Ticaret ve Şirketler Hukuku
Deniz Ticareti Hukuku, ticaret hukukunun alt dalı olup temel düzenlemeleri 6102 sayılı Türk Ticaret Kanununun beşinci kitabında yer almaktadır. Oldukça teknik ve uluslararası hukukla iç içe bir alandır. Bu alanı düzenleyen mevzuat içerisinde kendi iç hukukumuzdan kanunlar yer almakla birlikte, yabancı kanunlar da yer almaktadır. Deniz Ticareti Hukukunun en önemli özelliklerinden birisi uluslararası özellik taşıyor olmasıdır. Türkiye’nin de taraf olduğu birçok uluslararası anlaşma mevcuttur. Bunlardan bazıları;
- Montreux Sözleşmesi,
- Deniz Alacaklarına Karşı Mesuliyetin Sınırlanması Hakkında Sözleşme,
- Denizde Çatışmayı Önleme Tüzüğü,
- Deniz Müsademelerine Mütedair Bazı Kaidelerin Tevhidi Hakkında Mukavele,
- Deniz Ticaret Vasıtalarının Rehni ve İmtiyazı ile ilgili bazı Kaidelerin Tevhidi Hakkında Milletlerarası Sözleşme,
- Deniz Yardım ve Kurtarma İşlerine Mütedair Bazı Kaidelerin Tevhidi Hakkında Mukavele,
- Devlet Gemilerinin Muafiyetleri ile ilgili Bazı Kaidelerin Tevhidi Hakkında Milletlerarası Sözleşme,
- Gemi Sahiplerinin Sorumluluklarının Tahdidi ile İlgili Bazı Kaidelerin Tevhidi Hakkında Milletlerarası Sözleşme,
- Konşimentoya Müteallik Bazı Kaidelerin Tevhidi Hakkında Milletlerarası Sözleşme,
- Petrol Kirliliğinden Doğan Zararın Hukuki Sorumluluğu ile İlgili Uluslararası Sözleşme,
- Uluslararası Denizcilik Örgütünün Kurulmasına Mütedair Sözleşmedir.
Deniz yolu taşımacılığı; yüksek hacim ve ağırlığa sahip olan malların kara yolu, hava yolu ve hatta lojistik sebeplerden ötürü demir yoluna nazaran daha geniş bir coğrafyada dolaşıma girebilmesine hizmet eder. Yaygınlaşan deniz yolu taşımacılığı; deniz ticaretinin koşulları, rizikoları ve uyuşmazlık çözüm yollarını açıklayan bir takım normlara ihtiyaç yaratmış; bu doğrultuda oluşan kurallar bütünü Deniz Ticaret Hukuku alanının doğmasına yol açmıştır.

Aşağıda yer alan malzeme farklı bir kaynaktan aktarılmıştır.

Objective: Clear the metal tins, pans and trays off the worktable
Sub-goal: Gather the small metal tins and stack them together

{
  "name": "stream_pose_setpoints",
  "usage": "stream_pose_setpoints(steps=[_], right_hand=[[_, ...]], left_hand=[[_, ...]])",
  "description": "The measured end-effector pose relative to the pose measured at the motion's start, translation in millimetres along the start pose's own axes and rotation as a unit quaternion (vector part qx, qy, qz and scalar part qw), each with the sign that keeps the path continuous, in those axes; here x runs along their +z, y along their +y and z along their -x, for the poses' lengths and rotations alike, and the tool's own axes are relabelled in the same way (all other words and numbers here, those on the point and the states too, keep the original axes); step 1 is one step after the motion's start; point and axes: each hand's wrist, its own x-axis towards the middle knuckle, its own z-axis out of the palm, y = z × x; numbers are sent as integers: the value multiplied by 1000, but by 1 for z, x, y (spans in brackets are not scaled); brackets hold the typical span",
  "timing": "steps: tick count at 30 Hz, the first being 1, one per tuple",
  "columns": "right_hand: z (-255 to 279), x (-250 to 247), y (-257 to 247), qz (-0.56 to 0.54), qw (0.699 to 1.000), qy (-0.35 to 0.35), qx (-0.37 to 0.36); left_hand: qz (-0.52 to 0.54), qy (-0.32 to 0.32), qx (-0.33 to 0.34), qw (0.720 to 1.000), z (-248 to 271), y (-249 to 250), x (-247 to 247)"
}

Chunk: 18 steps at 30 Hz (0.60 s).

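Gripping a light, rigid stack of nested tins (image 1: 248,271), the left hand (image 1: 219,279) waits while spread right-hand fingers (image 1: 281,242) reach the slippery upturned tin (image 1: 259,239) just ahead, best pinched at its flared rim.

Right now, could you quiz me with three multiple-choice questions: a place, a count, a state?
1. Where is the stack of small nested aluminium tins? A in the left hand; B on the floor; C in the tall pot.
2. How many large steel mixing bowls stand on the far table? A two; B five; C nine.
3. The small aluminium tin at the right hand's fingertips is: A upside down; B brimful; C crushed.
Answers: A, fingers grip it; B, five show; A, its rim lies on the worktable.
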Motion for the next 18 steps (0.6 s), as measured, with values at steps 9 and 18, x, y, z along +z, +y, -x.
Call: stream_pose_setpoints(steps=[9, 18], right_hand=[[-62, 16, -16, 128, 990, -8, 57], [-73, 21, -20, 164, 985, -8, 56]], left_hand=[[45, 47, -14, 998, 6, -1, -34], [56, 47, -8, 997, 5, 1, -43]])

Gemi; belli bir amaca tahsis edilmiş, suda hareket eden ve denizcilik tekniği açısından aşırı küçük olmayan araçları ifade eder. Deniz yolu ile taşınan eşyalar bütününe navlun, bir bedel karşılığında bu taşıma işleminin ifasını konu alan ticari sözleşmelere ise Navlun Sözleşmesi adı verilir. Navlun Sözleşmeleri, taşıyan ve taşıtan tarafların vurguladığı hususlar bakımından ikiye ayrılır. Geminin tamamının veya belirli bir bölümünün taşıtana tahsis edilmesi halinde Yolculuk Çarteri Sözleşmesi, tahsis olunmadan belirli miktarda bir malın gemide taşınmasında ise Kırkambar Sözleşmesi söz konusu olur. Genel navlun tanımının aksine burada yük değil, gemi önemlidir. Bir geminin tamamının taşıtana tahsis edilmesi halinde “Tam Çarter Sözleşmesi”, geminin belirli bölümleri taşıma işlemine tahsis edildiği hallerde ise “Kısmi Çarter Sözleşmesi” oluşur. Öte yandan, belirli bir zaman süresince geminin tahsis edilerek yükün taşınması için yapılan sözleşmeye Zaman Çarteri Sözleşmesi denilmektedir.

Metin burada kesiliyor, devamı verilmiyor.